Collina sottolinea il fatto che «la disabilità è una fragilità, per noi la principale, ma volevamo rivolgerci a tutti e siamo convinti che ragionando su noi stessi ci rendiamo conto che diventiamo più sensibili e più attenti quando prendiamo coscienza delle nostre piccole fragilità». Quello che lancia Anffas Milano è «un appello ai milanese a essere con noi nella difesa della qualità della vita e dei diritti fondamentali delle persone con disabilità».
Il punto di partenza per invitare Milano a guardare con più attenzione al mondo delle fragilità e alle sue stesse fragilità è quindi l’incontro di mercoledì 26 che non è un convegno con esperti ma un evento con quelli che la presidente Anffas definisce «testimoni, persone che hanno vissuto sulla loro pelle la fragilità e con loro le persone che le hanno accompagnate nel processo di resilienza».

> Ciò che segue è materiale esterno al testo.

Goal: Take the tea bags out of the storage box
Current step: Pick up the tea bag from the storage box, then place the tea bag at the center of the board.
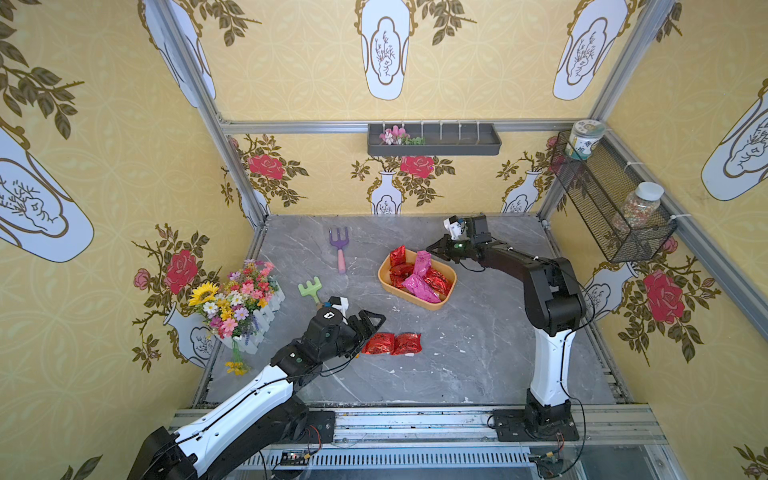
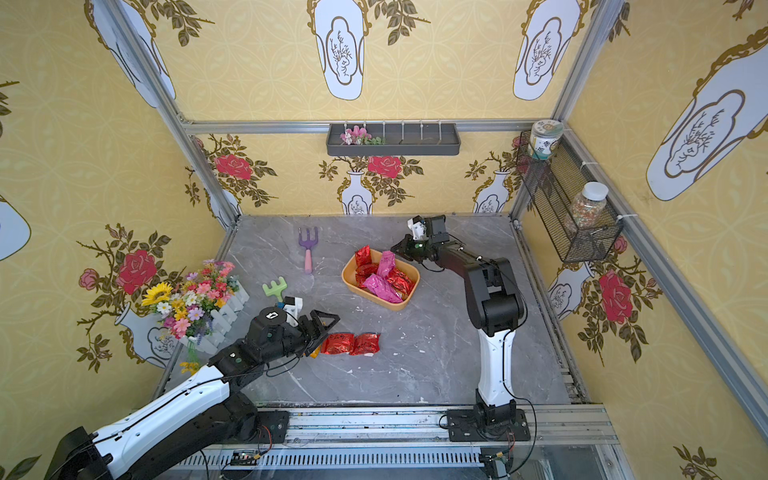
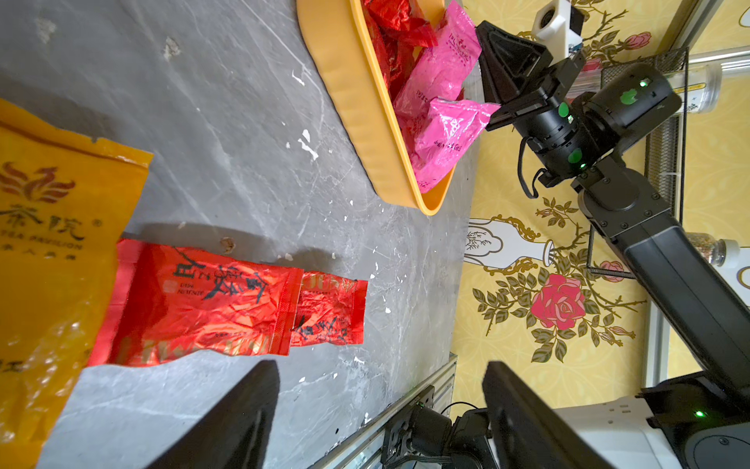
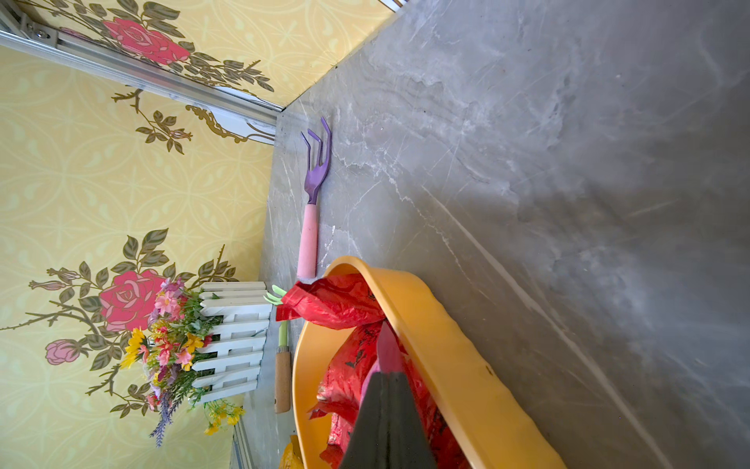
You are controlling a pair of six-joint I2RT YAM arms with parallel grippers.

Ma quello che viene fatta dall’associazione non è solo una riflessione filosofica, è un’azione concreta: aprire lo sportello “Sai? Accoglienza e informazione” allargandone l'operatività al servizio di tutte le fragilità così da offrire ai cittadini milanesi un sostegno concreto più ampio. «Questo sportello è il nostro servizio costitutivo, da sempre rivolto alle persone con disabilità e alle loro famiglie» spiega la presidente. Il servizio si occupa di accompagnamento e supporto grazie a persone in grado di rispondere alle esigenze di chi si trova ad avere a che fare con certificazioni, il Dopo di noi, inserimenti scolastici, ricerche… «questo è un servizio che hanno tutte le Anffas d’Italia. Ora noi vogliamo allargare il campo per offrire accoglienza e ascolto anche alle altre fragilità. Dando una risposta concreta» illustra Collina che nel descrivere il precorso intrapreso dall’associazione lo definisce «difficile, ma entusiasmante. C’è un livello d’eccellenza nell’affrontare le fragilità come comunemente intese, infatti, che oltre ad Anffas e al Consorzio SiR (nato dalla stessa esperienza di Anffas, ndr.) vede impegnate numerose realtà cittadine, alcune delle quali saranno con noi il 26 ottobre tra gli sponsor dell’evento (che ha il patrocinio oltre che del Comune di Milano di Ledha Milano). Siamo solo all’inizio del percorso. Si susseguiranno vari momenti di confronto con la città, dall’istituzione della “Giornata cittadina della Fragilità” a diversi eventi, ognuno incentrato su uno dei diritti fondamentali: dalla casa, al lavoro, allo studio...», conclude Collina che ricorda come a far da fil rouge saranno i diritti anche nella realizzazione di workshop dedicati alle buone prassi.